Conceptos Básicos
The Joint Weighted Average (JWA) operator systematically integrates a priori beliefs about the quality of information sources and the quality of the evidence arising from those sources to enable more nuanced and robust information aggregation.
Resumen
The paper introduces the Joint Weighted Average (JWA) operator, a novel approach for aggregating information that jointly considers the quality of the information sources and the quality of the evidence produced by those sources.
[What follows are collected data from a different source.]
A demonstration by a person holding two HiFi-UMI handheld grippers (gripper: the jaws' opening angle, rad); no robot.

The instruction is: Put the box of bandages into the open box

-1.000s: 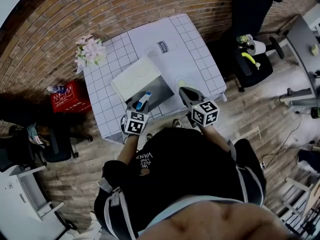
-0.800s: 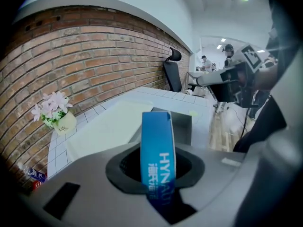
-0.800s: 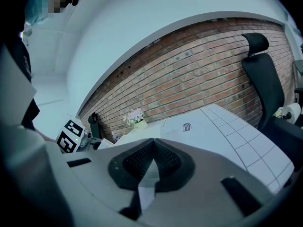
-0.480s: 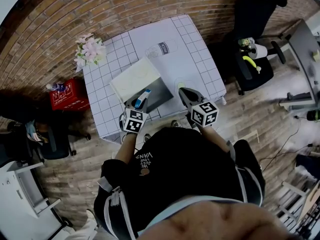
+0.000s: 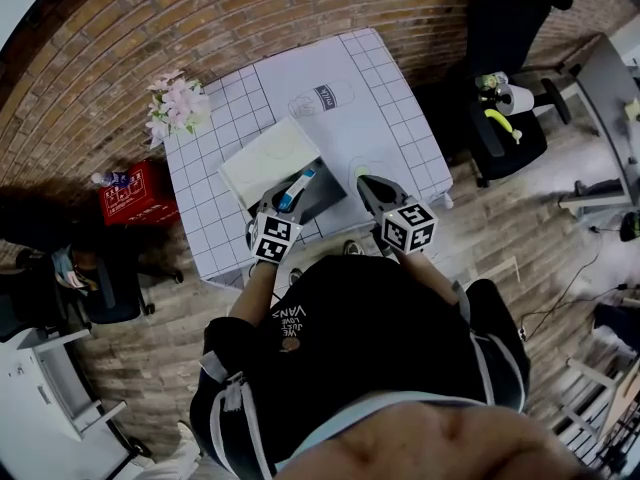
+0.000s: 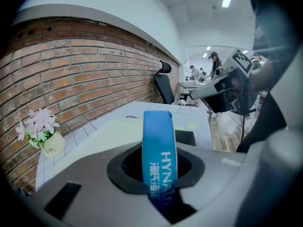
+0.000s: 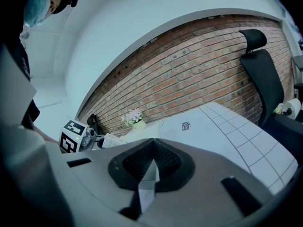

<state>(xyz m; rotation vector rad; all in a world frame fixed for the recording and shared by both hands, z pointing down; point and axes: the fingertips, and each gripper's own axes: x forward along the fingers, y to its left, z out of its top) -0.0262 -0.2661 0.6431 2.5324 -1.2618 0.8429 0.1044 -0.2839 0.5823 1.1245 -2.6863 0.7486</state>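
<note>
The box of bandages (image 5: 296,189) is a slim blue carton with white print. It stands on end between the jaws of my left gripper (image 5: 289,198), which is shut on it. In the left gripper view the blue carton (image 6: 157,143) rises out of the left gripper (image 6: 158,169), and beyond it lie the pale lid (image 6: 116,126) and dark inside (image 6: 187,137) of the open box. In the head view the carton hangs at the near rim of the open box (image 5: 325,200), whose white lid (image 5: 268,156) folds back to the left. My right gripper (image 5: 368,182) is just right of the box, its jaws (image 7: 151,148) shut on nothing.
The table (image 5: 390,118) wears a white squared cloth with a small printed label (image 5: 325,94). A pot of pink flowers (image 5: 178,103) stands at its far left corner. A red crate (image 5: 140,190) sits on the floor to the left, a black office chair (image 5: 505,28) to the right.
My left gripper has carried the blue carton a little forward and right, up to the open box's near rim. The right gripper has stayed put.
</note>
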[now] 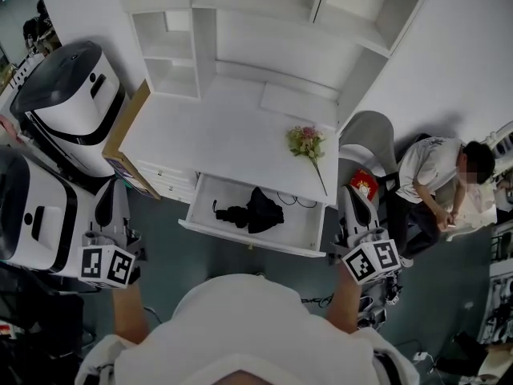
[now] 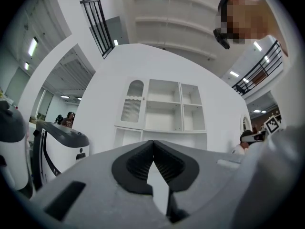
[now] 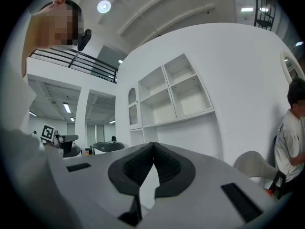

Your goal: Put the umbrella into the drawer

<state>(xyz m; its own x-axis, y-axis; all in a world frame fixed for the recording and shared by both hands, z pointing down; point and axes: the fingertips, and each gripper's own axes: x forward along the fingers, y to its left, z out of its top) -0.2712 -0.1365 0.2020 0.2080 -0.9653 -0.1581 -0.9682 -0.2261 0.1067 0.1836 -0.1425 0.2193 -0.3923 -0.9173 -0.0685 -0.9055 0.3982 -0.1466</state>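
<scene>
Both grippers held low and back from the desk, one to either side of the person's body, pointing about level toward the white shelf unit (image 1: pixel 264 22).

Left gripper (image 2: pixel 153 147): jaws pressed together, ribbed pads meeting, nothing between them. Right gripper (image 3: pixel 153 152): the same, jaws closed on nothing. Both gripper views look at the shelves; neither shows the drawer.

Umbrella (image 1: pixel 250 212): black, loosely folded, lying inside the open drawer (image 1: pixel 298 224) below the front edge of the tabletop (image 1: pixel 208 135). It rests on the drawer floor near the middle. Long axis runs side to side, roughly parallel to the drawer front, with the slim end toward the left and the bunched fabric toward the right. No part appears to hang over the rim.

Key relation: the drawer is pulled out toward the person and sits between the two grippers, ahead of and below both. The right gripper is just off the drawer's right front corner. The left stands further off, beyond the left corner and next to a white machine (image 1: pixel 48 215). Right is the nearer hand.

Judgement: the umbrella looks already placed. If anything is left, it is pushing the drawer front straight back, square to the umbrella's axis, so the load should not catch.

Also present: a flower sprig (image 1: pixel 306 143) on the tabletop near its right front edge, and a seated person (image 1: pixel 433 175) well off to the right.
</scene>
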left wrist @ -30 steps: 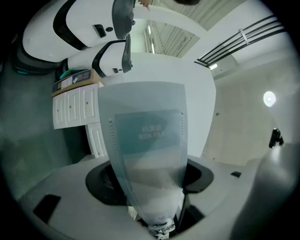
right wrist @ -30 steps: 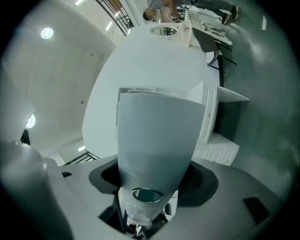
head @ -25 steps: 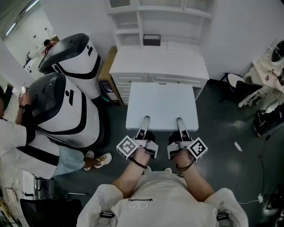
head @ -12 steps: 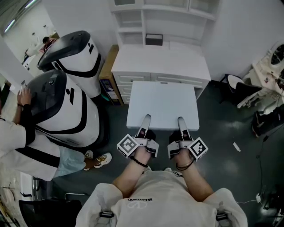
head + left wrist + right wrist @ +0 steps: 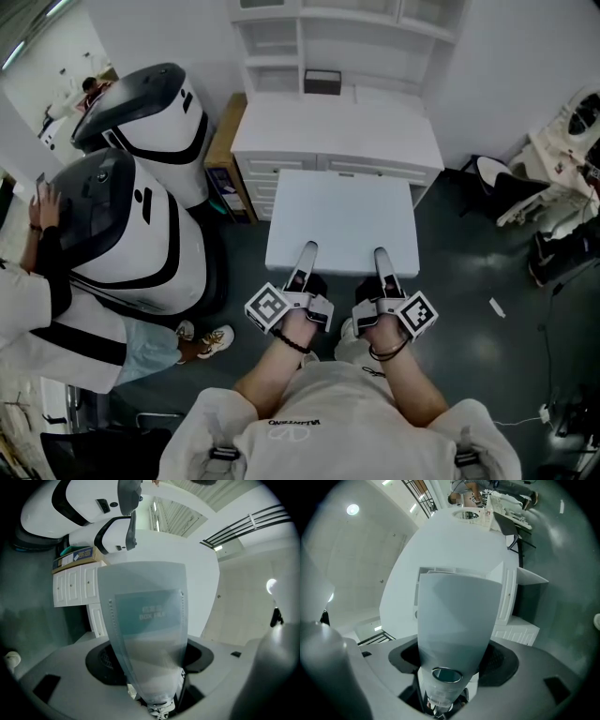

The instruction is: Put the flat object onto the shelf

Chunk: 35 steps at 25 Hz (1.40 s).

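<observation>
The flat object (image 5: pixel 342 220) is a wide white panel held level in the air in front of me. Both grippers hold it by its near edge. My left gripper (image 5: pixel 306 258) is shut on the edge left of centre, one finger lying on top of the panel. My right gripper (image 5: pixel 382 261) is shut on it right of centre in the same way. In the left gripper view a grey finger (image 5: pixel 145 620) lies along the white panel (image 5: pixel 204 578). The right gripper view shows the same panel (image 5: pixel 440 545) past its finger (image 5: pixel 454 620). The white shelf unit (image 5: pixel 328 33) stands ahead, above a white cabinet (image 5: pixel 337 131).
A small black box (image 5: pixel 322 82) sits at the back of the cabinet top. Two large white-and-black machines (image 5: pixel 122 216) stand close on the left, with a person (image 5: pixel 37 281) beside them. A chair and equipment (image 5: pixel 511 187) are at the right on dark floor.
The panel and both grippers keep their hold and place. The person at the left has shifted a little.
</observation>
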Tool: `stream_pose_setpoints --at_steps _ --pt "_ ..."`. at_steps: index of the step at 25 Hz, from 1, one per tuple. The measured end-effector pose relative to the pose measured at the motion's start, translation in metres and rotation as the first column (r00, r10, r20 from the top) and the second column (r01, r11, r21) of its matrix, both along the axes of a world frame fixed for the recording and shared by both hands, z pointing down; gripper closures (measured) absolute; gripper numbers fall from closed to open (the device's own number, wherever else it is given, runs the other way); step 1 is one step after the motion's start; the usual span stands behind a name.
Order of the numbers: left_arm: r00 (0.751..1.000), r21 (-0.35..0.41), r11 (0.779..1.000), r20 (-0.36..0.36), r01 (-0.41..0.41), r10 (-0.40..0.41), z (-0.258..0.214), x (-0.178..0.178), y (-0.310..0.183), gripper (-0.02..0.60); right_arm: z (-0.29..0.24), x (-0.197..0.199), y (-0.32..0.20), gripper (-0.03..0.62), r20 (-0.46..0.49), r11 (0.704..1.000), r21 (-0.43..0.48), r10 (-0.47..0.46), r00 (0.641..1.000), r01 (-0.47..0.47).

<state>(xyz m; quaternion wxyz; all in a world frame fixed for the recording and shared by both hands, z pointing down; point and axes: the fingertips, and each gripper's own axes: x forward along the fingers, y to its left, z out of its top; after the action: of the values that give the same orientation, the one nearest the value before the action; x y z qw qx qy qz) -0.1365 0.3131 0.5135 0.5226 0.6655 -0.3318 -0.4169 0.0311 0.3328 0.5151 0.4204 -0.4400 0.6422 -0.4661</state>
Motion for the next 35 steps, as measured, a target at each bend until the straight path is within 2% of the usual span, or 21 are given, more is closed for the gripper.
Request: stream_pose_setpoints --at_steps 4,7,15,25,28,35 --pt "0.999 0.003 1.000 0.037 -0.001 0.001 0.005 0.006 -0.016 0.276 0.004 0.008 -0.015 0.272 0.010 1.000 -0.001 0.003 1.000 -0.003" --pt "1.000 0.015 1.000 0.015 0.004 -0.004 -0.001 0.013 -0.036 0.276 0.005 0.013 -0.036 0.272 0.018 1.000 -0.004 -0.004 1.000 0.004" --pt "0.998 0.001 0.999 0.056 0.038 -0.038 -0.003 0.039 -0.110 0.276 0.000 0.041 -0.117 0.272 0.033 0.999 0.010 -0.042 0.999 0.041" --pt "0.992 0.024 0.996 0.091 0.090 -0.091 -0.011 0.077 -0.187 0.275 -0.004 0.079 -0.204 0.273 0.045 0.994 0.019 -0.106 0.993 0.105" --pt "0.993 0.024 0.995 0.077 0.092 -0.094 -0.014 0.088 -0.203 0.275 -0.008 0.089 -0.223 0.273 0.047 0.993 0.030 -0.113 0.993 0.111" --pt "0.992 0.015 0.996 0.095 0.085 -0.086 -0.013 0.100 -0.235 0.273 -0.002 0.100 -0.250 0.272 0.077 0.994 0.012 -0.113 0.991 0.112"
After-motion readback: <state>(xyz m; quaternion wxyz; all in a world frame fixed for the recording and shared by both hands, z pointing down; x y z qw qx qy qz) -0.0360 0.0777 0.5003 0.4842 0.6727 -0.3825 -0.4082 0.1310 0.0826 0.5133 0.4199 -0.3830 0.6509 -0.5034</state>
The authors first review existing aggregation operators, such as the Linear Weighted Average (LWA) and the Order Weighted Average (OWA), which focus on source quality and evidence quality respectively. They identify limitations in prior attempts to combine these two approaches, such as the Weighted OWA (WOWA) and Hybrid Weighted Average (HWA), which do not fully integrate the two strategies.
The authors then leverage the mathematical framework of compositional geometry to develop the JWA operator. This allows them to systematically blend the linear weights reflecting source quality with the order weights reflecting evidence quality. The resulting joint weights represent the combined worth of both the sources and the evidence.
Through examples and simulations, the authors demonstrate how the JWA outperforms prior aggregation operators by capitalizing on the strengths of both the source-focused and evidence-focused strategies, while remaining robust to challenging data contexts that degrade the performance of the individual strategies.
The authors conclude by highlighting the potential of the JWA to bridge the gap between human and artificial reasoning, as well as its applications in areas like healthcare, machine learning, and decision support systems.
Estadísticas
The evidence from 10 sources has varying validity, with some sources being more predictive of the criterion variable than others.
The evidence from some sources is also subject to a random positive bias in 50% of the trials.
Citas
"The JWA jointly focuses on source-and-evidence specific worth by directly combining the linear and ordered weights using compositional geometry [1,14,13]."
"This approach reveals how previous work attempting to combine LWA and OWA have suggested that a combined operator must adhere to a set of mathematical properties that precludes this joint focus."